* [INSTRUCTIONS TO FOLLOW] In your copy, include every line of the listing below exactly but none of the pictures.

* [INPUT DATA]
Start of Block

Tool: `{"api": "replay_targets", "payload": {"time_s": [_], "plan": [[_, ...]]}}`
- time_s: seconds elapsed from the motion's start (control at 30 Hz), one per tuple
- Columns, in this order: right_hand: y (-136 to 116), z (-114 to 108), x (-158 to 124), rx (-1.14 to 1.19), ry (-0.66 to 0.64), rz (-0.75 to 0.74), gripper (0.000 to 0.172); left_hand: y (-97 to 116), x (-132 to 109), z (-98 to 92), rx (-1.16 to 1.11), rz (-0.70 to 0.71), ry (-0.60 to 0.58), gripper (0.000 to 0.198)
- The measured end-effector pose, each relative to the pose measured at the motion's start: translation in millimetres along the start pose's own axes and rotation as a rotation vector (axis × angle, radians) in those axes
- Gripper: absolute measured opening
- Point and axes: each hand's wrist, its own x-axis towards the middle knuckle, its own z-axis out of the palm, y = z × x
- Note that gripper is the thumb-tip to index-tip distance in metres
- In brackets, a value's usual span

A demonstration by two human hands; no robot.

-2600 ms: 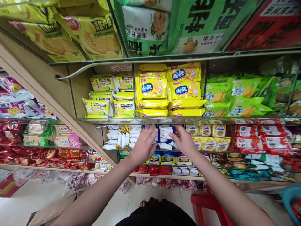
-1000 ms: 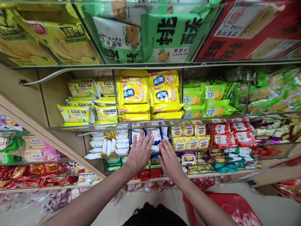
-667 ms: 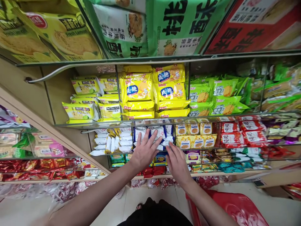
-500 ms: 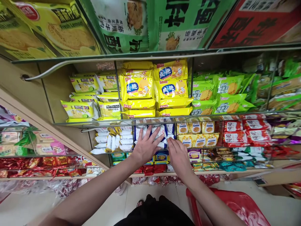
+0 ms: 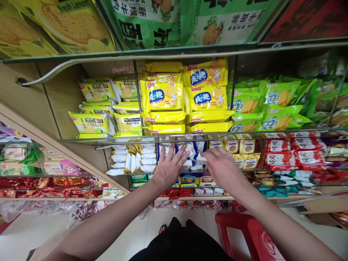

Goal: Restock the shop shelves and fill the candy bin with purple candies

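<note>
The left hand (image 5: 169, 170) is laying splayed, released fingers over blue-and-white packets (image 5: 190, 149), and the right hand (image 5: 224, 167) is pinching a small white packet (image 5: 201, 158) just beside them, near the front edge of the lower shelf (image 5: 255, 170); yellow cookie packets (image 5: 249, 161) are showing past the right hand, along that same edge
</note>
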Motion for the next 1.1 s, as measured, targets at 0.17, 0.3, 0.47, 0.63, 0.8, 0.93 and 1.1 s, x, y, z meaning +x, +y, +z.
{"api": "replay_targets", "payload": {"time_s": [0.17, 0.3, 0.47, 0.63, 0.8, 0.93, 1.1], "plan": [[12, 9, -21, 0.286, 0.004, 0.04, 0.021, 8, 9, -6.5, -0.03, -0.05, 0.004, 0.045], [11, 22, -34, 0.44, -0.127, 0.085, 0.019, 2, 15, -12.8, -0.055, 0.038, -0.026, 0.037], [13, 31, -41, 0.476, -0.126, 0.096, 0.023, -5, 17, -15.8, -0.067, 0.071, -0.049, 0.061], [16, 30, -42, 0.494, -0.079, 0.08, 0.023, -6, 17, -19.1, -0.066, 0.079, -0.066, 0.062], [14, 22, -39, 0.47, 0.024, 0.065, 0.023, -10, 19, -21.3, -0.068, 0.072, -0.088, 0.063], [5, 27, -30, 0.415, 0.108, 0.037, 0.024, -12, 22, -22.3, -0.067, 0.057, -0.095, 0.07], [-13, 46, -14, 0.371, 0.048, -0.104, 0.033, -16, 25, -25.4, -0.065, 0.091, -0.107, 0.07]]}}
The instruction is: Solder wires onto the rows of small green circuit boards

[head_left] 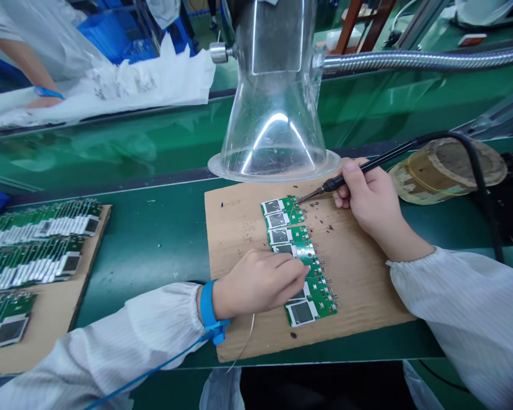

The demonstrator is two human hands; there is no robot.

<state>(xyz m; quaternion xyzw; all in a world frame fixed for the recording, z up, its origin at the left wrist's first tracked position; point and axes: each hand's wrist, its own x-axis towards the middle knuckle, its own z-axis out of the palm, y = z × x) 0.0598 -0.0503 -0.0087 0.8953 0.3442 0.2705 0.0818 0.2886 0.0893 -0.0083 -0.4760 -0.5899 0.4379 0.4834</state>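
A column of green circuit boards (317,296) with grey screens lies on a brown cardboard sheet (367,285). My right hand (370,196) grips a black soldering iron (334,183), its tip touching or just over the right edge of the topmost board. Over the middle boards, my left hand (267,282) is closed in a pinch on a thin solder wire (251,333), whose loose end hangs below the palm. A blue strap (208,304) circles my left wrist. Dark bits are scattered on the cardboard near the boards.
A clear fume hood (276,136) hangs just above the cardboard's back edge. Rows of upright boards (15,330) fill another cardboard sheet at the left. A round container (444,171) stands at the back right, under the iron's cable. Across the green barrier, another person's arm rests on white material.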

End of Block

* [EXPECTED ANSWER]
Tool: `{"api": "replay_targets", "payload": {"time_s": [_], "plan": [[_, ...]]}}`
- time_s: seconds elapsed from the motion's start (control at 30 Hz), one per tuple
- Columns, in this order: right_hand: y (-136 to 116), z (-114 to 108), x (-158 to 124), rx (-1.14 to 1.19), ry (-0.66 to 0.64), rz (-0.75 to 0.74), gripper (0.000 to 0.172); left_hand: y (-97 to 116), x (-132 to 109), z (-98 to 92), rx (-1.16 to 1.11), rz (-0.70 to 0.71), ry (-0.60 to 0.58), gripper (0.000 to 0.198)
- The measured end-effector pose, each relative to the pose measured at the motion's start: translation in millimetres along the start pose's own axes and rotation as a rotation vector (axis × angle, radians) in those axes
- Gripper: absolute measured opening
- Point and axes: each hand's wrist, its own x-axis towards the middle knuckle, its own z-axis out of the palm, y = z × x
- Note that gripper is the thumb-tip to index-tip distance in metres
- In brackets, a value's usual span

A demonstration by two human hands; no robot.

-2600 ms: 
-1000 ms: 
-667 ms: 
-500 ms: 
+0 ms: 

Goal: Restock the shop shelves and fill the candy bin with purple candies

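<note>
The left hand (image 5: 169, 170) is laying splayed, released fingers over blue-and-white packets (image 5: 190, 149), and the right hand (image 5: 224, 167) is pinching a small white packet (image 5: 201, 158) just beside them, near the front edge of the lower shelf (image 5: 255, 170); yellow cookie packets (image 5: 249, 161) are showing past the right hand, along that same edge
</note>
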Motion for the next 1.1 s, as measured, targets at 0.17, 0.3, 0.47, 0.63, 0.8, 0.93 and 1.1 s, x, y, z meaning +x, +y, +z.
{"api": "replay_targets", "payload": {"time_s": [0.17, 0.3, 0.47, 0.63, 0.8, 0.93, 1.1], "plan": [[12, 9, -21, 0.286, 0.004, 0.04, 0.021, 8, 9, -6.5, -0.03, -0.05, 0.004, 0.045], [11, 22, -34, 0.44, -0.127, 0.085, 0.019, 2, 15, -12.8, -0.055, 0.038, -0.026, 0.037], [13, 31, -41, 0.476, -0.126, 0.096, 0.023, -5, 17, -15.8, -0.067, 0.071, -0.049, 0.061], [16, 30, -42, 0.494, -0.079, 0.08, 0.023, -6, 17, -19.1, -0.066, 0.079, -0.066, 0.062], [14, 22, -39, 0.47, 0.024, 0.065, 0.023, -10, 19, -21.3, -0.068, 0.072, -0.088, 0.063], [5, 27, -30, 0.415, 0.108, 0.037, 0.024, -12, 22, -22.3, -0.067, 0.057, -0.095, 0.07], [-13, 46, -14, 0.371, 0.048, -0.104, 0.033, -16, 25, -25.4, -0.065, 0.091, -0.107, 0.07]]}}
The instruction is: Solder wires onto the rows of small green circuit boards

[head_left] 

The demonstrator is two human hands; there is no robot.

<state>(xyz m; quaternion xyzw; all in a world frame fixed for the recording, z up, its origin at the left wrist's first tracked position; point and axes: each hand's wrist, its own x-axis towards the middle knuckle, its own z-axis out of the palm, y = z × x) 0.0598 -0.0503 -0.0087 0.8953 0.3442 0.2705 0.0818 0.2886 0.0893 -0.0083 -0.4760 -0.5899 0.4379 0.4834</state>
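A column of green circuit boards (317,296) with grey screens lies on a brown cardboard sheet (367,285). My right hand (370,196) grips a black soldering iron (334,183), its tip touching or just over the right edge of the topmost board. Over the middle boards, my left hand (267,282) is closed in a pinch on a thin solder wire (251,333), whose loose end hangs below the palm. A blue strap (208,304) circles my left wrist. Dark bits are scattered on the cardboard near the boards.
A clear fume hood (276,136) hangs just above the cardboard's back edge. Rows of upright boards (15,330) fill another cardboard sheet at the left. A round container (444,171) stands at the back right, under the iron's cable. Across the green barrier, another person's arm rests on white material.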

The complete answer has now been given.